All of lore.kernel.org
 help / color / mirror / Atom feed
From: Oscar Salvador <osalvador@suse.de>
To: Mike Kravetz <mike.kravetz@oracle.com>
Cc: Muchun Song <songmuchun@bytedance.com>,
	corbet@lwn.net, tglx@linutronix.de, mingo@redhat.com,
	bp@alien8.de, x86@kernel.org, hpa@zytor.com,
	dave.hansen@linux.intel.com, luto@kernel.org,
	peterz@infradead.org, viro@zeniv.linux.org.uk,
	akpm@linux-foundation.org, paulmck@kernel.org,
	mchehab+huawei@kernel.org, pawan.kumar.gupta@linux.intel.com,
	rdunlap@infradead.org, oneukum@suse.com,
	anshuman.khandual@arm.com, jroedel@suse.de,
	almasrymina@google.com, rientjes@google.com, willy@infradead.org,
	mhocko@suse.com, song.bao.hua@hisilicon.com, david@redhat.com,
	naoya.horiguchi@nec.com, joao.m.martins@oracle.com,
	duanxiongchun@bytedance.com, linux-doc@vger.kernel.org,
	linux-kernel@vger.kernel.org, linux-mm@kvack.org,
	linux-fsdevel@vger.kernel.org
Subject: Re: [PATCH v16 4/9] mm: hugetlb: alloc the vmemmap pages associated with each HugeTLB page
Date: Tue, 23 Feb 2021 10:27:55 +0100	[thread overview]
Message-ID: <20210223092740.GA1998@linux> (raw)
In-Reply-To: <13a5363c-6af4-1e1f-9a18-972ca18278b5@oracle.com>

On Mon, Feb 22, 2021 at 04:00:27PM -0800, Mike Kravetz wrote:
> > -static void update_and_free_page(struct hstate *h, struct page *page)
> > +static int update_and_free_page(struct hstate *h, struct page *page)
> > +	__releases(&hugetlb_lock) __acquires(&hugetlb_lock)
> >  {
> >  	int i;
> > +	int nid = page_to_nid(page);
> >  
> >  	if (hstate_is_gigantic(h) && !gigantic_page_runtime_supported())
> > -		return;
> > +		return 0;
> >  
> >  	h->nr_huge_pages--;
> > -	h->nr_huge_pages_node[page_to_nid(page)]--;
> > +	h->nr_huge_pages_node[nid]--;
> > +	VM_BUG_ON_PAGE(hugetlb_cgroup_from_page(page), page);
> > +	VM_BUG_ON_PAGE(hugetlb_cgroup_from_page_rsvd(page), page);
> > +	set_compound_page_dtor(page, NULL_COMPOUND_DTOR);
> > +	set_page_refcounted(page);
> 
> I think you added the set_page_refcounted() because the huge page will
> appear as just a compound page without a reference after dropping the
> hugetlb lock?  It might be better to set the reference before modifying
> the destructor.  Otherwise, page scanning code could find the non-hugetlb
> compound page with no reference.  I could not find any code where this
> would be a problem, but I think it would be safer to set the reference
> first.

But we already had set_page_refcounted() before this patchset there.
Are the worries only because we drop the lock? AFAICS, the "page-scanning"
problem could have happened before as well?
Although, what does page scanning mean in this context?

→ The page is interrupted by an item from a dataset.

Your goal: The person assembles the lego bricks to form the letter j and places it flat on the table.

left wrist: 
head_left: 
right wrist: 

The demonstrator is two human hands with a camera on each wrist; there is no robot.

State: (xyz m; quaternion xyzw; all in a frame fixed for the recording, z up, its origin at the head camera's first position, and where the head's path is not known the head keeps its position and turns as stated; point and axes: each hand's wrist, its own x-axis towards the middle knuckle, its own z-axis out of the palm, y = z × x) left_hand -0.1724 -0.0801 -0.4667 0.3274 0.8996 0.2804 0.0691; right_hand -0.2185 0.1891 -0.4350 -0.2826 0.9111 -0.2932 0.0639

I am not opposed to move it above, but I would like to understand the concern
here.

> 
> > +	spin_unlock(&hugetlb_lock);
> 
> I really like the way this code is structured.  It is much simpler than
> previous versions with retries or workqueue.  There is nothing wrong with
> always dropping the lock here.  However, I wonder if we should think about
> optimizing for the case where this feature is not enabled and we are not
> freeing a 1G huge page.  I suspect this will be the most common case for
> some time, and there is no need to drop the lock in this case.
> 
> Please do not change the code based on my comment.  I just wanted to bring
> this up for thought.
> 
> Is it as simple as checking?
>         if (free_vmemmap_pages_per_hpage(h) || hstate_is_gigantic(h))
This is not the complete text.